Het extra-embryonale coelom (c. extraembryonale; synoniem exocoelom) is de primaire lichaamsholte van het embryo van gewervelde dieren, die buiten het embryo wordt gevormd.
Het extra-embryonale coeloom verschijnt in de vroege stadia van de embryonale ontwikkeling als gevolg van de splitsing van de blastocyst in twee lagen: de epiblast en de hypoblast. Tussen deze lagen wordt een holte gevormd, die het extra-embryonale coeloom wordt genoemd. Het omringt het embryo en is bekleed met epitheel afkomstig van het trofectoderm van de blastocyst.
Bij gewervelde dieren ondergaat het extra-embryonale coeloom vervolgens veranderingen en ontstaat een aantal extra-embryonale structuren, zoals de dooierzak, het amnion, het chorion en de allantois. Deze structuren vervullen belangrijke functies bij het verzekeren van de normale ontwikkeling van het embryo.
Het extra-embryonale coelom speelt dus een sleutelrol in de vroege stadia van de embryogenese van gewervelde dieren, waarbij het peri-embryonale membranen en organen vormt die nodig zijn om gunstige omstandigheden voor de ontwikkeling van embryo's te behouden.

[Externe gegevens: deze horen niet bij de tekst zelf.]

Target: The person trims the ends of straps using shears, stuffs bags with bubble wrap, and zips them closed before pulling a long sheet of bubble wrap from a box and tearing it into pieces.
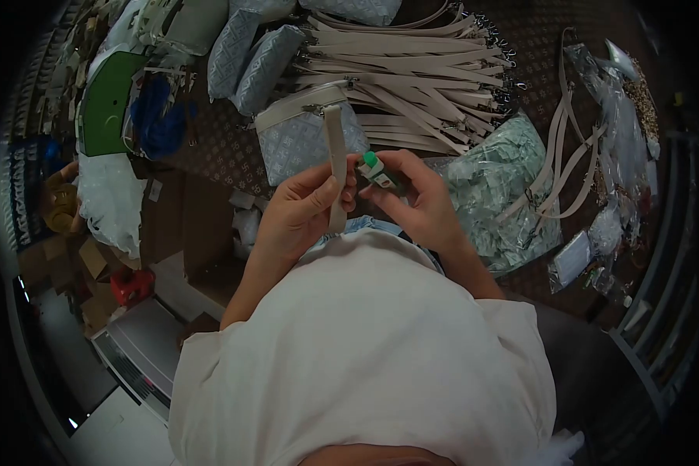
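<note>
My left hand [304,206] is closed around a beige strap [335,147], which stands up from my fingers and hangs a little below them. Between the fingers of my right hand [419,203] is a small green-and-white item [377,171] with a green end and a printed label; its exact kind I cannot make out. The two hands are close together in front of my body, the item beside the strap. Just behind them lies a grey-blue patterned bag [287,147] with a beige top band; the strap's upper end overlaps this band, near a metal clasp.
Beyond the bag lies a pile of beige straps [412,70] with metal hooks. Patterned pouches [268,74] lie left of it. A clear bag of pale green pieces [505,186] is on the right. A green panel [115,105] and cardboard boxes [210,241] are at left.
</note>
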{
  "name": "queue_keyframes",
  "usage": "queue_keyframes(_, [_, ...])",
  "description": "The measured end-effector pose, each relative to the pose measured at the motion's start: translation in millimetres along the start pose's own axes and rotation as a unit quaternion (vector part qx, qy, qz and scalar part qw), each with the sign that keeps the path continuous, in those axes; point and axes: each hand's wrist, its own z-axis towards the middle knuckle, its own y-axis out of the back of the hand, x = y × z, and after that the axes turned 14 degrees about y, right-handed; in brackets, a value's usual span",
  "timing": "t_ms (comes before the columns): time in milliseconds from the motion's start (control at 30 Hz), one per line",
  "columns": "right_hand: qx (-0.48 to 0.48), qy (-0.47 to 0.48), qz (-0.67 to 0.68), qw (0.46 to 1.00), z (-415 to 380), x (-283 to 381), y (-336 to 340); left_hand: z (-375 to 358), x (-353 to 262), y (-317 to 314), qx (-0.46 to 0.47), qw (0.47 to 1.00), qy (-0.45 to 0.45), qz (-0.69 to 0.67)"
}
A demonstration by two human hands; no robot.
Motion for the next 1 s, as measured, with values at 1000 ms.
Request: queue_keyframes(1000, [0.019, -0.136, -0.069, 0.988, 17.0, 7.1, -57.4, -28.1, 23.7, 29.4, -0.148, 0.959, -0.187, 0.149])
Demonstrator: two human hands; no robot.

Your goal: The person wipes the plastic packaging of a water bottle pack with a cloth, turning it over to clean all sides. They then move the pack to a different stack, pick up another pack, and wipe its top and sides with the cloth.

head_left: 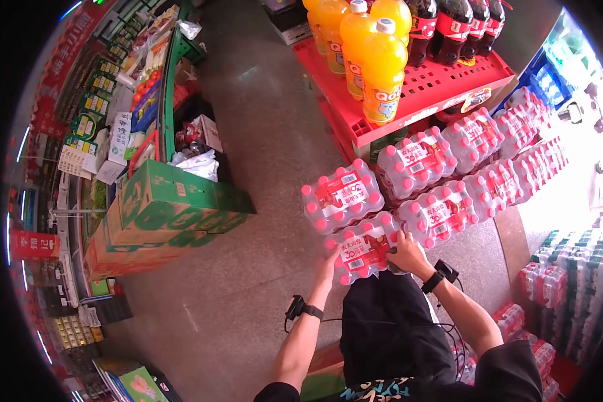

De extra-embryonale coelomie is de gastrula waaruit de coelomie bij verschillende dieren wordt gevormd. Extra-embryonale coelomia, of exocelomia (van het Griekse exo - buiten en coelomia) is afwezig in cyclostomen (lamreys en slijmprikken), vissen, amfibieën, reptielen, vogels en zoogdieren. Holtewormen worden geclassificeerd als coelomisch. Er zijn ook een aantal onduidelijke kwesties met betrekking tot coelomie van insecten.